# chainsaw whelpingbox



## berno von der seeweise (Mar 8, 2020)

vom vollmond!!










I have to build a whelping box out of “reclaimed” osb sheathing from a teardown I did last year (use it or loose it). At one point I had it figured how to squeeze the max from the min in my head(44”x48” from 2 new sheets?), but I never wrote it down and it’s been a few years. I’m pretty sure this is it, though. Also, I have an entrapped tendon and my thumb is on the blink, so I just can’t seem to hold a pencil right lately...










proofread me, please

Sitting here looking at it, 60”L roof on a 48”L box seems too long? We want copious overhang out back (roof pitch x drainage) and for some reason I seem to remember 5’/60” roof, but we may have to trim that shorter here? I don’t guess my old osb can support 6” of itself anymore. Not for long, anyway… I think maybe 60”L calls for plywood...

anyhow, 5 cuts, excluding the door (_not included_). I believe I remember concluding a 14”W door works best, but we’ll see? 14" sounds narrow without tape measure in hand? Maybe it’s 16”? We’ll get to that. There’s also a matter of 2”x 4” stud reinforcements.
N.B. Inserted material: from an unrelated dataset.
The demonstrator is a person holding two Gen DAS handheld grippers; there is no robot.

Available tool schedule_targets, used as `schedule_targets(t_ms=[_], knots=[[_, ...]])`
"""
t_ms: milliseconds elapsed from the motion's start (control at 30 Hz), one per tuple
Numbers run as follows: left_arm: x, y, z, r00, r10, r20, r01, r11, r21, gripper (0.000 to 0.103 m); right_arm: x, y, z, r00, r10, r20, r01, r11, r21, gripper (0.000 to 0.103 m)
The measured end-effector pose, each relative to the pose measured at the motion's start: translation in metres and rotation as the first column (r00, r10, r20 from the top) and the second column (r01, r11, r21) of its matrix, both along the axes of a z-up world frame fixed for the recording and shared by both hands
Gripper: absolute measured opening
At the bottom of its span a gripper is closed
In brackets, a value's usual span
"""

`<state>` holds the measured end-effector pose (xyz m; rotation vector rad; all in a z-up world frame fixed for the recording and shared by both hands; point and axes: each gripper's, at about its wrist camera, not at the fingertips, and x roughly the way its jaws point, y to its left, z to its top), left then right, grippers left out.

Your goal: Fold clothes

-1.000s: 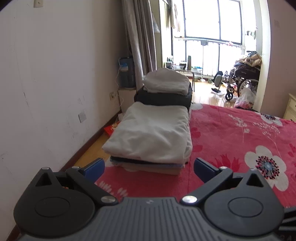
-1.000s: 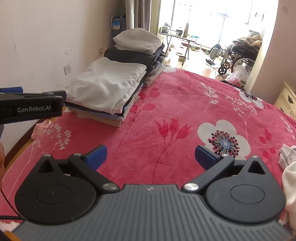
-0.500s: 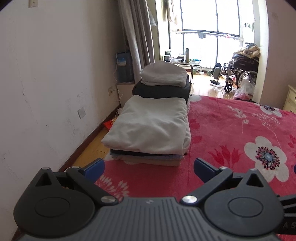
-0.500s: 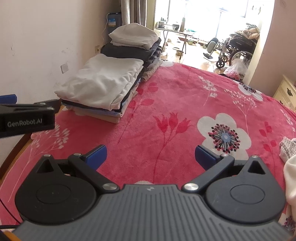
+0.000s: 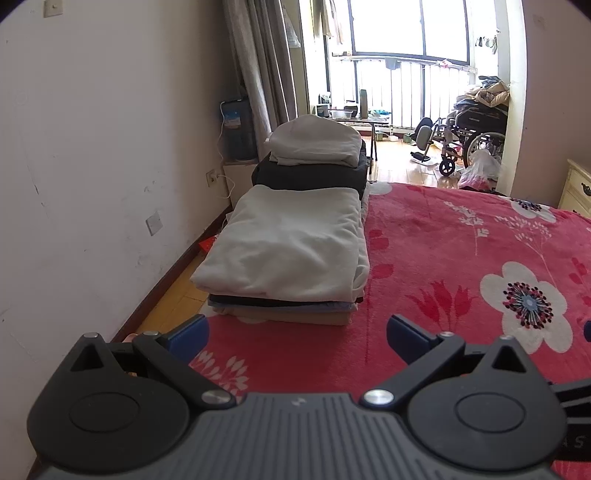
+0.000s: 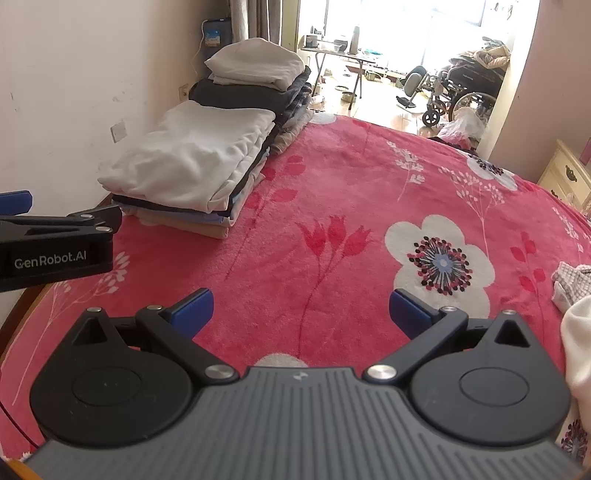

If I remember right we’ll need two 6 foot studs in total. Very simple. We’ll get to that, too, and of course we'll need to scrounge up some roofing.

I hope to get some kinda paint out here real quick, but that situation is still developing, and it’s a weather permitting application. New sheathing crumbles to dust fast enough, even with 2 coats of fresh paint. I guess my old osb is already about half crumbled anyway. I’ll reuse as many “reclaimed” fasteners as possible on this, but storebought new materials demand a gallon of latex exterior up front. Without that, you’re only wasting screws. Hopefully I’ll get ahold of some paint prior to assembly. To be continued...


----------



## tim_s_adams (Aug 9, 2017)

6" slope in 4' is a pretty flat. Is this a freestanding outdoor unit, or will it be in under another roof? Without strong roof supports it probably would have trouble holding up in any kind of snow storm.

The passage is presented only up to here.